JURIST Guest Columnist Michael Kelly of Creighton University School of Law says the Bush Administration's general disregard for international treaties and standards facilitated an atmosphere in which US personnel could flout the Geneva Conventions and abuse Iraqi prisoners...


The Bush Administration has consistently signaled for three and a half years that international law does not matter. The American military and civilian personnel at Abu Ghraib prison in Baghdad apparently received that signal loud and clear. Not only did they fail to follow the requirements of the Geneva Convention on Treatment of POW’s, according to the Red Cross, no copies of the treaty were to be found on-site.

The list of high-profile treaties broken or withdrawn by this government is a long one that includes denunciation of the Rome Statute creating the International Criminal Court, pulling out of the Kyoto Protocol to diminish ozone-depleting gases, and unilateral withdrawal from the Anti-Ballistic Missile Treaty over initial Russian objections. An overwhelming majority of nations condemned each of these moves as irresponsible and self-serving, but Washington paid little heed – steadfastly pursuing short-term political gains instead of America’s long-term global interests. International law was undermined and flouted.

When the invasion of Iraq became a front-burner issue, the world implored the Bush Administration not to do it, threatening everything from vetoes in the UN to political recrimination. America again disregarded the objections and went forward. The Security Council was subverted in the process and a creaky pre-World War II theory of justified pre-emptive strikes was resurrected. Again international law was cast aside.

When questions arose as to whether Geneva Convention protections would be extended to those captured in Afghanistan, President Bush dismissed the landmark 55-year-old treaty regime as a series of “legalisms” he would consider in making his decision.

This unapologetic pattern of discounting the importance of international law helped create an environment where it could easily by disregarded by those who were supposed to follow it.
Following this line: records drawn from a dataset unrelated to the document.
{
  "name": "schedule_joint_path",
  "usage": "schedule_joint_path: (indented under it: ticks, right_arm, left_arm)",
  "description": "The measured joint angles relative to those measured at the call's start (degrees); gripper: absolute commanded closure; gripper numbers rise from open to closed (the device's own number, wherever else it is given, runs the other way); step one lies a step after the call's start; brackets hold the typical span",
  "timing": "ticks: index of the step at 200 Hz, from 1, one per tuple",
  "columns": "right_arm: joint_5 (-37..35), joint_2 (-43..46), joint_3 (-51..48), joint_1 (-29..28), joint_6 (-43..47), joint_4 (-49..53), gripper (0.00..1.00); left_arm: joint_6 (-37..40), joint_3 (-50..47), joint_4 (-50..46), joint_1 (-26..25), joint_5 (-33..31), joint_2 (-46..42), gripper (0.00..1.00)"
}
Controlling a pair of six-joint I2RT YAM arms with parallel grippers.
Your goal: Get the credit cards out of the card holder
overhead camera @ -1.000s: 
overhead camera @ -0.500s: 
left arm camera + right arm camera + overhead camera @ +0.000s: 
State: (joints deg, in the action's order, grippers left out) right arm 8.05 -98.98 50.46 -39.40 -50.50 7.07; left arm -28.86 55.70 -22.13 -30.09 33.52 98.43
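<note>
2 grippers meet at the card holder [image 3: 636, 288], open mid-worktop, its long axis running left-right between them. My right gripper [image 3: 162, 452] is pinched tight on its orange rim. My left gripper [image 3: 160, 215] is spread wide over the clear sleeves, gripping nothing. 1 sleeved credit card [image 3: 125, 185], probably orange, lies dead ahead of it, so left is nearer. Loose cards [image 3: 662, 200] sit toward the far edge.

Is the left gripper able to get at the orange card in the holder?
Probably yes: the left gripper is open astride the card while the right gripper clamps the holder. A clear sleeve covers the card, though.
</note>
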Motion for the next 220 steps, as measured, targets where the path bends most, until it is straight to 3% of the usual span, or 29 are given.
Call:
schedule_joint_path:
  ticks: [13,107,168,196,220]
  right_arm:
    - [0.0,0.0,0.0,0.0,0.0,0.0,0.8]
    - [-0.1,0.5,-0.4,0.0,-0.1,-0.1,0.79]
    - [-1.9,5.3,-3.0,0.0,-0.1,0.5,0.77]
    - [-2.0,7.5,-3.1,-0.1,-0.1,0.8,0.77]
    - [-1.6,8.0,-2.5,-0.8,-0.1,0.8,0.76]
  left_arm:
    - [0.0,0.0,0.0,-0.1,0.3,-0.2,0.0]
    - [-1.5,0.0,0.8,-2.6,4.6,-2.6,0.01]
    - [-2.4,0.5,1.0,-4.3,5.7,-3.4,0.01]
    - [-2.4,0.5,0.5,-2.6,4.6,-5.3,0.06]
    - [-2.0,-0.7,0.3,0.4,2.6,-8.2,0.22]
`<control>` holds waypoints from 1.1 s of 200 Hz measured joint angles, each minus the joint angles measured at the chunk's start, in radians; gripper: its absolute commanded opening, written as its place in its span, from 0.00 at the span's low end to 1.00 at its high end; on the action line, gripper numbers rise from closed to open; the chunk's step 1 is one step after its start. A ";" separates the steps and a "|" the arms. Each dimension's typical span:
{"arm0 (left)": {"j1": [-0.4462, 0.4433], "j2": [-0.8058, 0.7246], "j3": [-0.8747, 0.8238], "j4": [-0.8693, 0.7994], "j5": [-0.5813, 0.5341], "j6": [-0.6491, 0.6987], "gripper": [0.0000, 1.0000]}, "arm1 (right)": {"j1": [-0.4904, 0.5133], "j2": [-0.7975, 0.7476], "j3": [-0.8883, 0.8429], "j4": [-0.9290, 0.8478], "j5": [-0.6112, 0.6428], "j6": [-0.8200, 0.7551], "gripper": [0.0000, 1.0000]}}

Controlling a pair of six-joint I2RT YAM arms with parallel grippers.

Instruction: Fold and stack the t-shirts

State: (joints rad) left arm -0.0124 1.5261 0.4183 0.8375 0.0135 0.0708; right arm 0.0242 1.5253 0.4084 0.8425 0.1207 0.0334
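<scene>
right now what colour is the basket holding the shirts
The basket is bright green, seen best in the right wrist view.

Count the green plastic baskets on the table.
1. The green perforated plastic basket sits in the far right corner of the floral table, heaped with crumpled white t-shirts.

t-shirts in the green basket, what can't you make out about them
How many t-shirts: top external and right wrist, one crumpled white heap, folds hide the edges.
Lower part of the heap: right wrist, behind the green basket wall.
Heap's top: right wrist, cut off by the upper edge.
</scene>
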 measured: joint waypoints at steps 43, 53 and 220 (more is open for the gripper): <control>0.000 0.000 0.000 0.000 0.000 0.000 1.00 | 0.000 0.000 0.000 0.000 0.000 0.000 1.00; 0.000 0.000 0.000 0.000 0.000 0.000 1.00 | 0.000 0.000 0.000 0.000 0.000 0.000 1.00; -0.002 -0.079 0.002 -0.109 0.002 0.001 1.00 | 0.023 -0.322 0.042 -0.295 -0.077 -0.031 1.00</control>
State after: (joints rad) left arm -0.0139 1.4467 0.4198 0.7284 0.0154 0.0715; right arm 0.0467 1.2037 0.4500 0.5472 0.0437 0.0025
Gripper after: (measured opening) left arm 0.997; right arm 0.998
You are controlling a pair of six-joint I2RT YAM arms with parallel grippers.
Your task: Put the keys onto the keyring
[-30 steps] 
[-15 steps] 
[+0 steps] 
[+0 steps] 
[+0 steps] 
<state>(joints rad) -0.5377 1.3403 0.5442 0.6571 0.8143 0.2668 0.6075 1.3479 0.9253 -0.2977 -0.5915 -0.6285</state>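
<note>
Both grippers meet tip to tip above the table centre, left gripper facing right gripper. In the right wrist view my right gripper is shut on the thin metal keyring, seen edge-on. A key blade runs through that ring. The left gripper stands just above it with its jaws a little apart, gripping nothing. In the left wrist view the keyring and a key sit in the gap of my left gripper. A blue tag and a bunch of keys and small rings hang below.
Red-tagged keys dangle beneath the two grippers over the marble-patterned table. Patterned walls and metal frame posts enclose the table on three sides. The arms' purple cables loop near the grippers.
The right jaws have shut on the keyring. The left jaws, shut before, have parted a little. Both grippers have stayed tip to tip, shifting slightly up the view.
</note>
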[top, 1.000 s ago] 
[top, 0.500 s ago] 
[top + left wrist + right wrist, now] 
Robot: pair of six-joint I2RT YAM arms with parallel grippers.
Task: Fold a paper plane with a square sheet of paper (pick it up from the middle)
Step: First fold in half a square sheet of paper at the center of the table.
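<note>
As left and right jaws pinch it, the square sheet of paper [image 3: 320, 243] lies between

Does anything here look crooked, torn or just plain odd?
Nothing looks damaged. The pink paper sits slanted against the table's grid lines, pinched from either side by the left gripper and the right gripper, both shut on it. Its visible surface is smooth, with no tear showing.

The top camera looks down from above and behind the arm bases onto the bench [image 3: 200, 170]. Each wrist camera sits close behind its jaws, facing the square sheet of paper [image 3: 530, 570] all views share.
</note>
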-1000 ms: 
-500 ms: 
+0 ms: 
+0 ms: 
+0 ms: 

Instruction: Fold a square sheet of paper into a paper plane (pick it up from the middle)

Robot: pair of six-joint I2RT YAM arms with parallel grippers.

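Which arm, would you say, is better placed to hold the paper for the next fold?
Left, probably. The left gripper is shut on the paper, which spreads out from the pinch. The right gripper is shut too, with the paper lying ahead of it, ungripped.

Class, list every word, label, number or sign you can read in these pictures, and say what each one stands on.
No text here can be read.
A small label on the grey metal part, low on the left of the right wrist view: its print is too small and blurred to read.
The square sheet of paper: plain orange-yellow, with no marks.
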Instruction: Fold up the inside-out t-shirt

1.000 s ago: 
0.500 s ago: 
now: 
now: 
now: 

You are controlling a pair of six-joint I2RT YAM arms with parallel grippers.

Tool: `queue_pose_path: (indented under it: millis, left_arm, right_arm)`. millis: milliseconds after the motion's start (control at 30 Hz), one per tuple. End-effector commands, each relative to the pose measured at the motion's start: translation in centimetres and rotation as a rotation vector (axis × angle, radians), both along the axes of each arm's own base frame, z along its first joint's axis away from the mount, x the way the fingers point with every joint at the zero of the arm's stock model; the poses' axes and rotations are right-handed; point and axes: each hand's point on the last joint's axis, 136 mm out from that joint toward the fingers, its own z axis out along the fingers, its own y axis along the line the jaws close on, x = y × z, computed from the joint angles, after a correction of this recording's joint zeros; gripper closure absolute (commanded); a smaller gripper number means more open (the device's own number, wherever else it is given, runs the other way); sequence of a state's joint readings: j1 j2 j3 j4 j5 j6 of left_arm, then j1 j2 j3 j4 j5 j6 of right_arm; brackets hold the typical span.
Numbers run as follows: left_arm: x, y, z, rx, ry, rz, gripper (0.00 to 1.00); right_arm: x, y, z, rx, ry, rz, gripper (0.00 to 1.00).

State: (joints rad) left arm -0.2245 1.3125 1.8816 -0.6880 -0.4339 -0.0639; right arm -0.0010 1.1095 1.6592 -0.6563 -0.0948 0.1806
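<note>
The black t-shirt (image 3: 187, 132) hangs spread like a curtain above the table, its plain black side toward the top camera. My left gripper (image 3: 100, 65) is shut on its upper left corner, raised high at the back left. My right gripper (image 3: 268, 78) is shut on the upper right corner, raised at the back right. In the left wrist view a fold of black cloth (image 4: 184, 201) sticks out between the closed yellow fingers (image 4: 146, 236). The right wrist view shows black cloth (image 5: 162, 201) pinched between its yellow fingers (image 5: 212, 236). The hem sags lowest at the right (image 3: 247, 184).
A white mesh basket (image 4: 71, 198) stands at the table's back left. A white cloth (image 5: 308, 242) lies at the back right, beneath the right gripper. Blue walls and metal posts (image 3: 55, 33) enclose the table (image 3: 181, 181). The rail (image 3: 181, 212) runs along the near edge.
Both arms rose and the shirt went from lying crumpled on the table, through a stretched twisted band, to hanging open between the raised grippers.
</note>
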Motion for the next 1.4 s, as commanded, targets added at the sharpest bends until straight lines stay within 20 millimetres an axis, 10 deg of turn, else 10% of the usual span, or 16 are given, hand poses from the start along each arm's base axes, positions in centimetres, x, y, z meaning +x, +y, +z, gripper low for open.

That subtle message was especially potent when coupled with the specific message to extract all information possible out of detainees to help further the war on terrorism.

How can the privates and sergeants on the ground at Abu Ghraib be faulted for following the lead of their commander-in-chief? They can be faulted because they should be regarded as rational, thinking human beings – the same as those they tortured. The fact that international law was simply disregarded made the process easier, but no more excusable.

America has begun to reap the whirlwind of its policy-line ignoring international law. It is held in the lowest regard foreign nations have had for it in decades, and it suffers from diminished standing worldwide. The abuses at Abu Ghraib are a particularly ugly gust of that whirlwind that has blown back in Washington's face. Re-embracing international law and the United Nations (and the unique legitimacy each can bestow) could help us weather and avoid the fury of such storms.


Michael Kelly is Associate Professor of Law of International Law at Creighton University School of Law in Omaha, Nebraska, and the co-author of Equal Justice in the Balance, Assessing America's Legal Responses to the Emerging Terrorist Threat (University of Michigan Press 2004).